> _About this task_
With pictures omitted, output the records below exactly as they appear.

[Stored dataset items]
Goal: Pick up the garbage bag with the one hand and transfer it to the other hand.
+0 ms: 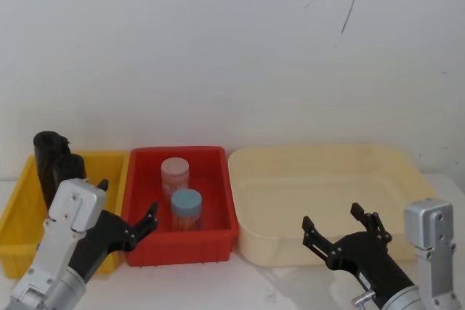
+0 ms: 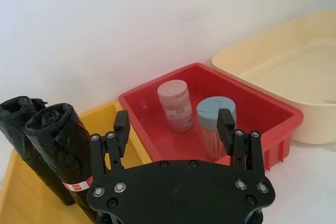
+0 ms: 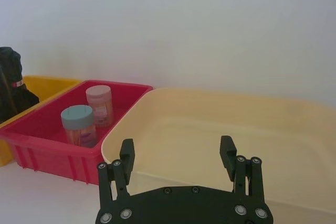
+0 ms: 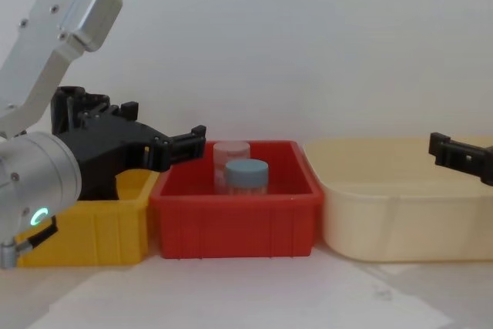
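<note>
1. Fingers of left gripper (image 1: 127,199) stand apart, empty, near the yellow bin (image 1: 14,226); right gripper (image 1: 331,215), also spread and empty, hovers by the cream tub (image 1: 320,152).
2. Bag (image 2: 55,140) stands upright in that bin, just beside a rumpled roll (image 2: 16,111).
3. Risk: grabbing the wrong roll, or both.
4. Smooth plastic could slip at handover.

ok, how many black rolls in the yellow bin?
2. Both are in the yellow bin, side by side: the stickered roll nearer the left gripper, the other roll just behind it. The left arm may hide more.
</note>
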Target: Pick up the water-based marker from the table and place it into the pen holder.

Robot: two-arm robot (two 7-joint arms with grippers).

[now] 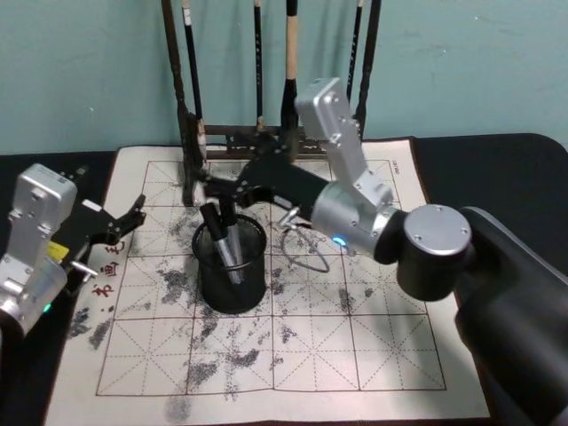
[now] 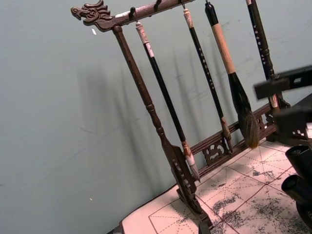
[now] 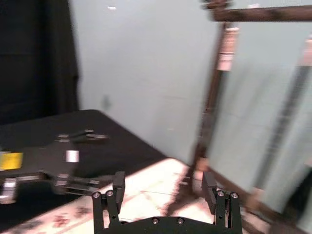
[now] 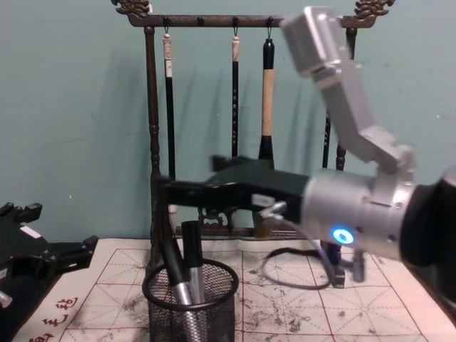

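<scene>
Standing at lower centre of the head view, the pen holder (image 1: 232, 271), a short black wire-mesh cup with a thick round rim, rests on a pale gridded calligraphy mat (image 1: 355, 355) blotched with grey ink. Two markers lean inside the cup; the water-based marker (image 1: 226, 244), dark-capped with a silvery barrel, rises above the rim. Just above it, centre frame, the right gripper (image 1: 206, 188) reaches in from the right on a bent silver arm, its black fingers spread apart and empty, as the right wrist view confirms. At the left edge, the left gripper (image 1: 133, 216) hangs low over the mat's border, its dark fingers parted and holding nothing, well apart from the cup. A thin looped cable (image 1: 306, 248) lies on the mat just right of the cup. Farther back, at upper centre, a tall dark carved wooden brush rack (image 4: 153, 107) with dragon-head ends holds hanging brushes (image 4: 267, 92) against a teal wall.
</scene>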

> _Answer box_
Goal: Pick up the garbage bag with the one hand and transfer it to the other hand.
+0 ms: 
+0 ms: 
+0 ms: 
+0 ms: 
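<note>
1. Fingers of left gripper (image 1: 127,199) stand apart, empty, near the yellow bin (image 1: 14,226); right gripper (image 1: 331,215), also spread and empty, hovers by the cream tub (image 1: 320,152).
2. Bag (image 2: 55,140) stands upright in that bin, just beside a rumpled roll (image 2: 16,111).
3. Risk: grabbing the wrong roll, or both.
4. Smooth plastic could slip at handover.

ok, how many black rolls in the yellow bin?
2. Both are in the yellow bin, side by side: the stickered roll nearer the left gripper, the other roll just behind it. The left arm may hide more.
</note>
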Target: Pick up the water-based marker from the table and place it into the pen holder.

Robot: two-arm robot (two 7-joint arms with grippers).

[now] 
[now] 
[now] 
[now] 

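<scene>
Standing at lower centre of the head view, the pen holder (image 1: 232, 271), a short black wire-mesh cup with a thick round rim, rests on a pale gridded calligraphy mat (image 1: 355, 355) blotched with grey ink. Two markers lean inside the cup; the water-based marker (image 1: 226, 244), dark-capped with a silvery barrel, rises above the rim. Just above it, centre frame, the right gripper (image 1: 206, 188) reaches in from the right on a bent silver arm, its black fingers spread apart and empty, as the right wrist view confirms. At the left edge, the left gripper (image 1: 133, 216) hangs low over the mat's border, its dark fingers parted and holding nothing, well apart from the cup. A thin looped cable (image 1: 306, 248) lies on the mat just right of the cup. Farther back, at upper centre, a tall dark carved wooden brush rack (image 4: 153, 107) with dragon-head ends holds hanging brushes (image 4: 267, 92) against a teal wall.
</scene>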

This concludes the answer to the exercise.